Ем мясо и жена ест мясо. Очень сложно чувствовать себя сытым если мясо в той или иной форме не употребил. Надо рационально подходить к вегетарианству, у нас в Сибири и так недостаток витаминов и солнца, тут просто загнешься вегетарианцем (или надо много денег тратить на различную качественную "траву"). ИМХО.

----------

Читтадхаммо (24.08.2010)

----------


## Леонид Ш

> Отказ от употребления мяса в пищу это важнейшая часть практики Дхармы! 
> А почему? (Обсудим негативные стороны мясоедства...)
>  Если вы едите мясо то - автоматически:
> 
> 1) Вы автоматически способствуете убийству того  животного плоть и кровь которого вы поедаете!
> 2) Вы автоматически разрушаете эволюционный цикл духовного и физического развития животного!
> 3) Вы разрушате семью, ( так говоря об убистве крабов Будда говорил, что у них тоже как у людей есть семья), а значит причиняете сстрадания на уровне чувств любви( мать-дочь, отец- сын и т.д.).
> 4) Вы нарушаете экологическое равновесие планеты!
> 5) Вы нарушаете косвенно ахимсу.
> 6) Вы создаете почву для прорастания семян негативной кармы в связи с вышеизложенным саму негативную карму.

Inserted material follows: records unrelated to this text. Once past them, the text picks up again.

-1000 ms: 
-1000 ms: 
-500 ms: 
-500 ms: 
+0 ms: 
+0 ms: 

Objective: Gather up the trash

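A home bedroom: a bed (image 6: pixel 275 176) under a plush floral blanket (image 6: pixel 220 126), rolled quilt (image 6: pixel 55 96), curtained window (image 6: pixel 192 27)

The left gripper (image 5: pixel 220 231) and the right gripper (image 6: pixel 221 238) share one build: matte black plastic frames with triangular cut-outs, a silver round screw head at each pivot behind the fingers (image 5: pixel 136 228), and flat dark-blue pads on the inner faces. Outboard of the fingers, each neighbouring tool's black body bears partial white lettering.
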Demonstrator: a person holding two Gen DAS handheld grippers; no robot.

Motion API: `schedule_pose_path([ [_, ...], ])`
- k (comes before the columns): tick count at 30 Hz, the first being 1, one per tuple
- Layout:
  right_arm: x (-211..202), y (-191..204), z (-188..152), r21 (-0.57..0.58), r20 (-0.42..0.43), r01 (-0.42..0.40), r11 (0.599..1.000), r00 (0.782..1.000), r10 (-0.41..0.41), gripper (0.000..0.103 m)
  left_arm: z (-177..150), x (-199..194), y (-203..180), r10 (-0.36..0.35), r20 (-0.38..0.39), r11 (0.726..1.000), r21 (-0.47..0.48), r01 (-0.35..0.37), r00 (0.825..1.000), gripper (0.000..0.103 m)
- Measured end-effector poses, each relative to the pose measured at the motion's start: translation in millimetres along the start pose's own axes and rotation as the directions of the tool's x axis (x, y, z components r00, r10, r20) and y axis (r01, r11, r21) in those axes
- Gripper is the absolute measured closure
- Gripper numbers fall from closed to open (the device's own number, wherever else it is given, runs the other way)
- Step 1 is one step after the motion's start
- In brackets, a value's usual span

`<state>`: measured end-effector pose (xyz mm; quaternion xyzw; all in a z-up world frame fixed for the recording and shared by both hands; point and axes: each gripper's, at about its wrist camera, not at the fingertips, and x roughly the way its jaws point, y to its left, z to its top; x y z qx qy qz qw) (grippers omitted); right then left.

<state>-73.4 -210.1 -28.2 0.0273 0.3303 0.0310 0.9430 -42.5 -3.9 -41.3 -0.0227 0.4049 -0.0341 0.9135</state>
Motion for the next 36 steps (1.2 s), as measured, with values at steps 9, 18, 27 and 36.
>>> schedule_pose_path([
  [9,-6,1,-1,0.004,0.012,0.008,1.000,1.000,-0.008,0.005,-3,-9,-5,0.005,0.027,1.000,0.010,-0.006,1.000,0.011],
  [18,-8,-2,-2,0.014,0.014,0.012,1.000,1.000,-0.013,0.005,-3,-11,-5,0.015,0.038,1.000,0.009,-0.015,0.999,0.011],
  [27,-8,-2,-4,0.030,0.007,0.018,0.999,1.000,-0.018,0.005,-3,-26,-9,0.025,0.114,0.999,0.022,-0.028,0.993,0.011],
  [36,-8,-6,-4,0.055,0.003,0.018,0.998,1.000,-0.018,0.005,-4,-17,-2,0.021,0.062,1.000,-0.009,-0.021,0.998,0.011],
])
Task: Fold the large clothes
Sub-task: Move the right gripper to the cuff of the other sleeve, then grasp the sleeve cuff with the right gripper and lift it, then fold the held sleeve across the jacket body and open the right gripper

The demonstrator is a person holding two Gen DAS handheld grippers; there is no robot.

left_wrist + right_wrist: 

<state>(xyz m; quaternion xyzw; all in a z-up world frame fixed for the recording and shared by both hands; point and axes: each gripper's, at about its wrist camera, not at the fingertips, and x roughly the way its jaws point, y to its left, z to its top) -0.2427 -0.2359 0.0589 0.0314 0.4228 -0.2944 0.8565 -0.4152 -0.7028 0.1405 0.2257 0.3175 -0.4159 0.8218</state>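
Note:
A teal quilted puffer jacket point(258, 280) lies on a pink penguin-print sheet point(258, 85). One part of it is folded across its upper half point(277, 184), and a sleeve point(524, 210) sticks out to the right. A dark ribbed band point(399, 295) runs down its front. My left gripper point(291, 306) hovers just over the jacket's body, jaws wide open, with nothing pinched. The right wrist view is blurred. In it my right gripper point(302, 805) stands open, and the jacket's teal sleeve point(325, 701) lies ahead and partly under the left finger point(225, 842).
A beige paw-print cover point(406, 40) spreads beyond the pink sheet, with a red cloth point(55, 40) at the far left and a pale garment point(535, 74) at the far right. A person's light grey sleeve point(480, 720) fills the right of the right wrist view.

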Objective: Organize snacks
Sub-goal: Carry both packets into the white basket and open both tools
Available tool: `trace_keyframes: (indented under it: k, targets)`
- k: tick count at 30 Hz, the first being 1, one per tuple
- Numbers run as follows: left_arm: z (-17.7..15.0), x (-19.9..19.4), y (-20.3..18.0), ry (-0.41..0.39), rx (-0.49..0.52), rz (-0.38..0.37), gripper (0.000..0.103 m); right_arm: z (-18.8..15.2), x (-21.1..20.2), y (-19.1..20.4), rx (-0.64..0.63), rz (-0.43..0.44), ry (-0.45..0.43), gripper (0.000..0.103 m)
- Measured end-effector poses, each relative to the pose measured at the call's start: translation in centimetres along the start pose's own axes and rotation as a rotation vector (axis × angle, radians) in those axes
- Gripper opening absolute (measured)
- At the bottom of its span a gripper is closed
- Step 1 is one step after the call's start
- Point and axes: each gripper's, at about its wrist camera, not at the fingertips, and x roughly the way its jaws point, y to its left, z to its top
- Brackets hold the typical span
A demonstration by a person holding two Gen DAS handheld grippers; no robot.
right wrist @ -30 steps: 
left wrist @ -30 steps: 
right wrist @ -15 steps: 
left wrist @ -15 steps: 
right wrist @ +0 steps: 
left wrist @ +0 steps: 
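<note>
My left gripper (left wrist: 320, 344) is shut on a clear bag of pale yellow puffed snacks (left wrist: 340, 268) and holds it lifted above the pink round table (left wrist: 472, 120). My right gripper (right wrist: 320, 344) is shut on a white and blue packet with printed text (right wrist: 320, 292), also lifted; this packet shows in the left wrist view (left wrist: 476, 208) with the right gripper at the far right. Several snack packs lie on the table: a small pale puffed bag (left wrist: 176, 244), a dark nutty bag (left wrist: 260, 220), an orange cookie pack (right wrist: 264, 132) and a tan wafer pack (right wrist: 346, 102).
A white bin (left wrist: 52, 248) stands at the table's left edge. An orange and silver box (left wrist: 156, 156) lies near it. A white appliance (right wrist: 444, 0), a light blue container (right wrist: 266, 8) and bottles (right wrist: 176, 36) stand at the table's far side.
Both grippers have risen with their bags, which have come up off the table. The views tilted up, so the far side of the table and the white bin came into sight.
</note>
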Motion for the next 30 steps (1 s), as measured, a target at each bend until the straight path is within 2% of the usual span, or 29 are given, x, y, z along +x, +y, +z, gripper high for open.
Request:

> 1) Вы развиваете позитивное настроение, т.к. не употребляете адреналина(содержащегося в убитой плоти). А значит и создаете позитивную карму.
> 2)  Ваша плоть( тело) меньше стареет, в том числе мозг и сохраняются функции до глубокой старости... "Тело и ум становятся более легкими и более подвижными"...
> 3)  Вы развиваете в себе Великое Сотрадание практикуя вегетарианство, т.к. ничем не способствуете убийству, а в дальнешем даже Праджня- парамиту, т.е. Парамиту Запредельной Мудрости. Т.к. сострадание предтеча мудрости...
> 4) Вы выступаете против общества потребления, цель которого  только потреблять.
> 5) Правильный настрой и здоровье позволяют вам практиковать более четко и с полной самоотдачей, ведь ум становиться острее...
> 6) Вы способствуете эволюции других живых существ- т.к убийства ради еды нет...
> 7) Вы становитесь настоящим бодхисаттвой( естественно вегетарианства одного мало- нужно следовать всем практикам и пути), т.к. сказано выше практикуете посредством отказа сострадание и мудрость.
> 8) Вы реализуете "завещание Будды" , т.к. он (в Сутра-питаке), говорит об отказе мирян,или хотя бы монахов, от употребления мяса в пищу - т.к это способствует убийству. Достоинств множество! Это не все!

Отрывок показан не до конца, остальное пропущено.